#### Work instruction:
Copy every line in the listing that contains "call".

#### Data shown:
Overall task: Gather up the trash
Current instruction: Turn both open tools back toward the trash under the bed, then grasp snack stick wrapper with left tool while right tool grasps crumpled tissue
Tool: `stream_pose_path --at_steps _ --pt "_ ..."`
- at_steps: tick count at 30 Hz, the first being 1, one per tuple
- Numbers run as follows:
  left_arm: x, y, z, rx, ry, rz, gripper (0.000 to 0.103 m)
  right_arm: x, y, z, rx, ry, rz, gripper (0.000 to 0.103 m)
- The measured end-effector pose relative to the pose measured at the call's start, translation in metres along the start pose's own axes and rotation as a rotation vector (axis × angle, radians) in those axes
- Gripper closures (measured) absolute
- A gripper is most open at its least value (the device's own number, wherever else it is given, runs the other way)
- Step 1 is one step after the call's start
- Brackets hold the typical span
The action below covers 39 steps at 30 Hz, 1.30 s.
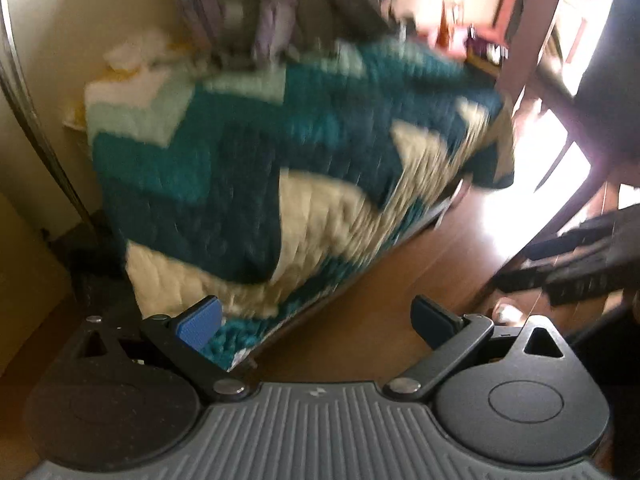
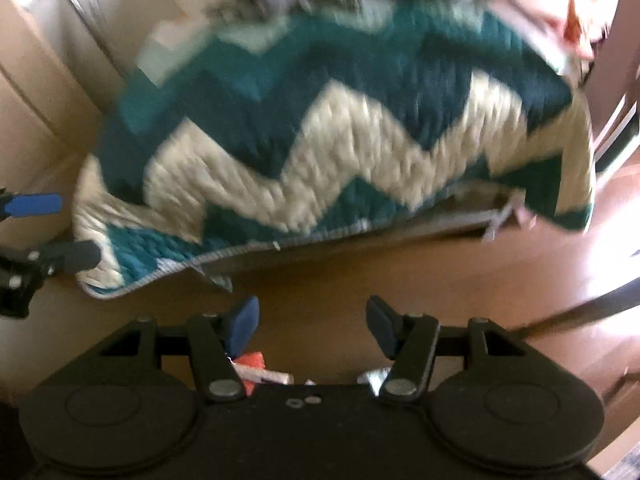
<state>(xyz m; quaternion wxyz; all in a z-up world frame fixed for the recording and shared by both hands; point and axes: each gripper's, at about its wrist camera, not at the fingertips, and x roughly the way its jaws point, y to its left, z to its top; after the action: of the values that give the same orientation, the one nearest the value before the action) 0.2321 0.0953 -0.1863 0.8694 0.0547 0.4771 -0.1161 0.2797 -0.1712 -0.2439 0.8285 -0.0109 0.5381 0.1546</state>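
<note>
A red and white wrapper [image 2: 256,368] and a silvery scrap [image 2: 374,380] lie on the wooden floor [image 2: 320,280], low in the right wrist view between the finger arms. My right gripper [image 2: 312,320] hangs over the floor, open, with nothing between its blue pads. My left gripper [image 1: 316,320] is open wide and empty, over the floor beside the bed's edge. It also shows at the far left of the right wrist view as the left gripper [image 2: 60,230]. A small pale thing [image 1: 506,314] lies on the floor near the left gripper's right finger. Both views are blurred.
A bed with a teal and cream zigzag quilt [image 2: 320,128] fills the middle of both views, its hem hanging near the floor. White and yellow crumpled things [image 1: 132,60] sit at its far end. Wooden furniture legs [image 1: 532,80] stand to the right. A cream wall [image 1: 60,40] lies left.
</note>
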Motion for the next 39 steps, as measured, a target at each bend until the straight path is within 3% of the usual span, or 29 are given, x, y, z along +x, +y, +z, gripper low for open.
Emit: stream_pose_path --at_steps 13,18,26,30,35,39 --pt "0.136 -0.010 -0.098 0.304 0.179 -0.067 0.002 0.172 -0.041 -0.055 0.132 0.356 -0.135 0.044" --pt "0.178 -0.012 -0.135 0.359 0.237 -0.124 0.002 0.219 -0.054 -0.077 0.130 0.475 -0.123 0.044" --pt "0.236 -0.025 -0.188 0.521 0.304 -0.136 0.003 0.270 -0.069 -0.101 0.137 0.575 -0.141 0.044" --pt "0.255 -0.050 -0.208 0.661 0.317 -0.163 0.021 0.284 -0.077 -0.104 0.165 0.592 -0.137 0.044" --pt "0.274 -0.076 -0.214 0.712 0.330 -0.210 0.027 0.299 -0.089 -0.109 0.210 0.599 -0.138 0.044" --pt "0.290 -0.085 -0.219 0.756 0.369 -0.217 0.042 0.306 -0.095 -0.112 0.227 0.607 -0.141 0.045"
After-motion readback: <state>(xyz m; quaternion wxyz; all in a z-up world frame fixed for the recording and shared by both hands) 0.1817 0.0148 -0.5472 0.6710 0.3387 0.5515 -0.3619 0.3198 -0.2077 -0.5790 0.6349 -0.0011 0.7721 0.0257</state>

#### Reply to the exercise:
- The measured end-effector pose relative to the pose measured at the call's start, translation in metres along the start pose's own axes and rotation as a rotation vector (axis × angle, radians) in those axes
- Step 1 is one step after the call's start

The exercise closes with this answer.